Cabe señalar que la Dirección de Seguridad Pública Municipal, vía telefónica informó la madrugada del viernes 14 de mayo, que por la misma vía, personal del Centro de Salud de la población de Puertecitos, les habían notificado que la señora Esthela Magaña Morfín y su pareja Ramón Contreras Radillo, habían llevado al hijo de ella de cuatro años para que recibiera atención médica, porque supuestamente se había caído y no alcanzaba a respirar, pero desafortunadamente cuando llegaron ya había fallecido.
Acto seguido el representante social acompañado por el médico legista, así como del personal de Servicios Periciales y agentes de la PPJE, se trasladó al lugar en cuestión para dar fe de lo ocurrido, ordenando el traslado del cadáver al SEMEFO para que se le practicada la necropsia de ley, así como el levantamiento de evidencias.
Asimismo solicitó a los probables responsables lo acompañaran para hacer los trámites legales de identificación de cadáver como lo establece la ley, pero al estar interrogándolos por separados comenzaron a caer en contradicciones por lo que ordenó su detención en el momento.
HECHOS
Estela Magaña Morfin, mamá del menor explicó al ministerio público que el jueves 13 de los corrientes llegó a su casa por la noche pero como no traía llave esperó que llegara Ramón y cuando llegó los metió a empujones y comenzó a reclamarle del porque no estaba al mediodía cuando llego a comer.
Luego con sus manos la sujetó del cuello y se lo apretó al momento que le reclamaba del porque había dejado la puerta abierta, luego le ordenó que fuera a la tienda a comprar huevos y un refresco para que le preparara algo de cenar.
Añadió que cuando regresó al abrir la puerta escuchó gritos de su hijo por lo que al abrir la puerta observó como su pareja lo golpeaba con la mano empuñada en diversas partes del cuerpo.
Dijo que ante dicha situación se interpuso para evitar que siguiera golpeando al menor, pero Ramón la tomó con sus manos y la azotó contra la pared y luego contra los muebles.
Manifestó que no era la primera ocasión que agredía al menor de esa forma, ya que cuando el niño no obedecía le pegaba con el cinto y luego seguía con ella.
Ramón Contreras Radillo, de 22 años, de ocupación obrero, estado civil, unión libre, con relación a los hechos dijo por coraje al no haber encontrado a su pareja en la casa fue que comenzó a golpear al menor cuando la mandó a la tienda a comprar huevos y refresco para que le diera decenar.

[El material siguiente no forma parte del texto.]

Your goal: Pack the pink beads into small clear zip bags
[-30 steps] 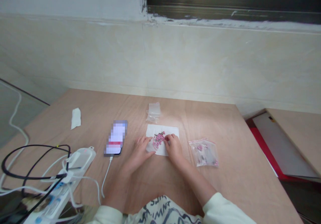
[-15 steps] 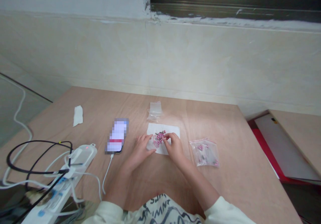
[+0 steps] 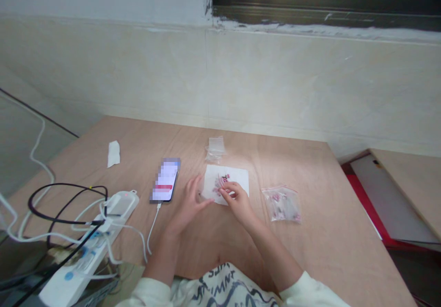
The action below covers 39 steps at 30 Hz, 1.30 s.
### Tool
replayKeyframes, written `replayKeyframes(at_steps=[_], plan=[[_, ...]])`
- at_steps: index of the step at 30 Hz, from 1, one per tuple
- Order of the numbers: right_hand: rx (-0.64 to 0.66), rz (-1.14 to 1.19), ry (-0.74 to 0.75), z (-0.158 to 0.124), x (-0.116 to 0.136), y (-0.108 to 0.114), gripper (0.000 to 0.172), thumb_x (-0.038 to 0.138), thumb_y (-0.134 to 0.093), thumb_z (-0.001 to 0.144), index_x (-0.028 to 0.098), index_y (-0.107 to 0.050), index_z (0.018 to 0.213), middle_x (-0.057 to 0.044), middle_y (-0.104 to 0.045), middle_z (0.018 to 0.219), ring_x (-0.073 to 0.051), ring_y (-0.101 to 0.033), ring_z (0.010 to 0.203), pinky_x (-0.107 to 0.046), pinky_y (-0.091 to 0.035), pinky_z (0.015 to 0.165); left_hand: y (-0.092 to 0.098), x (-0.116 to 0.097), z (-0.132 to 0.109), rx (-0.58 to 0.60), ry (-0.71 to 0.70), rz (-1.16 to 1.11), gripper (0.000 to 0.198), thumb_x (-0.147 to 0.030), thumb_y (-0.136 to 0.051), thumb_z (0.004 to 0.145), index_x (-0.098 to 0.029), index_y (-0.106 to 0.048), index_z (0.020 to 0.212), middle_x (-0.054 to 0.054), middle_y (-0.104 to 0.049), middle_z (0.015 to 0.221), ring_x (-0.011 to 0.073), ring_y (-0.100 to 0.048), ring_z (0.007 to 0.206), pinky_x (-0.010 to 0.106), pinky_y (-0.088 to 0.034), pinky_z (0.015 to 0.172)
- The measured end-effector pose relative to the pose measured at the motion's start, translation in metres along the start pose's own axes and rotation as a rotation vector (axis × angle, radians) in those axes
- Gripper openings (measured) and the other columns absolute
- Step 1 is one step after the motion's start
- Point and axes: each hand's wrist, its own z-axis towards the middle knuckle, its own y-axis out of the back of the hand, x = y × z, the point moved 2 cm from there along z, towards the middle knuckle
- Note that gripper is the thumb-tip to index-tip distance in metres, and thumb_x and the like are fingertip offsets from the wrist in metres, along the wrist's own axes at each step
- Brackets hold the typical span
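A white paper card [image 3: 237, 176] lies on the wooden table, printed or covered with a pink floral design [image 3: 220, 183]. My right hand [image 3: 239, 202] rests at the card's lower edge, its thumb and fingertips pinched on the design. Whether they hold a thin piece of it is hard to tell. My left hand [image 3: 186, 203] is just left of the card, with fingers apart, holding nothing. To the right of the card lies a small plastic bag of pink pieces [image 3: 281, 204]. A crumpled transparent bag [image 3: 216, 149] lies just beyond the card.
A phone with a blurred screen [image 3: 165, 180] lies left of my left hand, with a white cable [image 3: 153, 228] attached. Further left are a white paper scrap [image 3: 113, 153] and a white power strip [image 3: 93, 238] with tangled cords. A wall rises behind the table.
My left hand has moved left, off the card. The right hand now pinches lower on the design, and the whole view has shifted slightly.
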Motion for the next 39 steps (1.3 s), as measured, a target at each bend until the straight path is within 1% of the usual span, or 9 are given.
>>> replayKeyframes(at_steps=[3, 6, 10, 13, 16, 19, 23, 31, 39], plan=[[-0.025, 0.035, -0.010, 0.001, 0.001, 0.006, 0.013, 0.027, -0.053, 0.071, 0.017, -0.060, 0.070, -0.005, -0.055, 0.079, -0.013, -0.053, 0.070, -0.023, -0.041, 0.055, 0.006, 0.018, -0.004, -0.162, 0.223, -0.321, 0.058, -0.038, -0.055, 0.068, -0.017, -0.034, 0.118, 0.011, -0.043, 0.117, 0.0217, -0.037, 0.114, 0.037, -0.025, 0.098], [-0.009, 0.056, -0.028, 0.002, 0.001, 0.008, 0.013, 0.028, -0.054, 0.069, 0.016, -0.059, 0.068, -0.005, -0.056, 0.077, -0.014, -0.053, 0.070, -0.022, -0.041, 0.054, -0.001, 0.026, -0.006, -0.089, 0.373, -0.698, 0.043, -0.039, -0.046, 0.076, -0.015, -0.040, 0.111, 0.012, -0.053, 0.106, 0.0201, -0.051, 0.100, 0.036, -0.038, 0.088], [0.043, 0.094, -0.052, 0.003, 0.003, 0.009, 0.014, 0.030, -0.054, 0.069, 0.016, -0.059, 0.066, -0.004, -0.056, 0.073, -0.014, -0.052, 0.070, -0.023, -0.041, 0.055, -0.012, 0.020, -0.003, -0.015, 0.432, -0.888, 0.028, -0.032, -0.050, 0.076, -0.015, -0.049, 0.098, 0.010, -0.059, 0.096, 0.0177, -0.058, 0.085, 0.031, -0.048, 0.073], [0.073, 0.129, -0.090, 0.006, 0.001, 0.011, 0.016, 0.031, -0.055, 0.067, 0.016, -0.059, 0.073, -0.004, -0.058, 0.078, -0.013, -0.052, 0.068, -0.023, -0.041, 0.055, -0.016, 0.016, 0.002, 0.044, 0.420, -0.915, 0.024, -0.028, -0.054, 0.073, -0.014, -0.050, 0.092, 0.006, -0.062, 0.084, 0.0152, -0.061, 0.068, 0.028, -0.051, 0.059], [0.002, 0.122, -0.119, 0.010, -0.011, 0.017, 0.024, 0.031, -0.056, 0.066, 0.017, -0.055, 0.085, -0.005, -0.057, 0.084, -0.012, -0.051, 0.064, -0.024, -0.041, 0.054, -0.013, 0.021, 0.006, -0.007, 0.442, -0.892, 0.021, -0.023, -0.056, 0.071, -0.014, -0.051, 0.089, 0.003, -0.062, 0.076, 0.0127, -0.060, 0.059, 0.025, -0.051, 0.050], [-0.105, -0.083, -0.080, 0.013, -0.030, 0.020, 0.019, 0.027, -0.056, 0.065, 0.016, -0.053, 0.080, -0.004, -0.055, 0.076, -0.014, -0.049, 0.062, -0.026, -0.040, 0.057, -0.008, 0.027, 0.008, -0.064, 0.490, -0.872, 0.018, -0.020, -0.055, 0.071, -0.014, -0.051, 0.087, 0.003, -0.062, 0.074, 0.0119, -0.059, 0.055, 0.024, -0.051, 0.047], [-0.047, -0.352, 0.003, 0.013, -0.046, 0.010, 0.007, 0.018, -0.054, 0.065, 0.017, -0.055, 0.073, -0.004, -0.052, 0.073, -0.017, -0.048, 0.071, -0.029, -0.040, 0.065, -0.004, 0.032, 0.010, -0.107, 0.539, -0.852, 0.015, -0.016, -0.053, 0.072, -0.013, -0.051, 0.086, 0.003, -0.062, 0.071, 0.0116, -0.059, 0.053, 0.024, -0.052, 0.045], [0.011, -0.435, 0.011, 0.014, -0.045, -0.005, 0.010, 0.013, -0.049, 0.070, 0.019, -0.056, 0.074, -0.005, -0.052, 0.076, -0.017, -0.049, 0.075, -0.028, -0.039, 0.067, -0.005, 0.033, 0.011, -0.084, 0.550, -0.804, 0.015, -0.018, -0.054, 0.071, -0.014, -0.050, 0.085, 0.002, -0.062, 0.072, 0.0114, -0.058, 0.054, 0.024, -0.053, 0.045], [-0.080, -0.322, -0.033, 0.018, -0.031, 0.017, 0.008, 0.020, -0.050, 0.070, 0.016, -0.057, 0.071, -0.004, -0.056, 0.068, -0.015, -0.049, 0.063, -0.026, -0.039, 0.059, -0.008, 0.030, 0.005, -0.040, 0.550, -0.766, 0.017, -0.022, -0.056, 0.070, -0.014, -0.050, 0.083, 0.003, -0.062, 0.075, 0.0099, -0.057, 0.053, 0.024, -0.053, 0.047]])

Explicó que primero lo golpeo con la mano empuñada en diversas partes del cuerpo, luego lo azotó contra los muebles y finalmente lo dejo caer sentado al piso y lo mando a dormir.
Agregó que cuando regresó su amasia a ella también la agredió y la azotó contra la pared.
Manifestó que no era la primera vez que lo golpeaba, dijo que lo hacía seguido cuando su pareja no se encontraba.
Finalmente expresó que cuando iba a cenar fue por el menor al cuarto hasta donde estaba acostado en un tendido y observó que el niño tenía dificultades para respirar por lo que decidieron llevarlo al Centro de Salud y en el camino le dijo a ella que no le dijera a nadie que lo había golpeado, que si el doctor les preguntaba dirían que se había caído.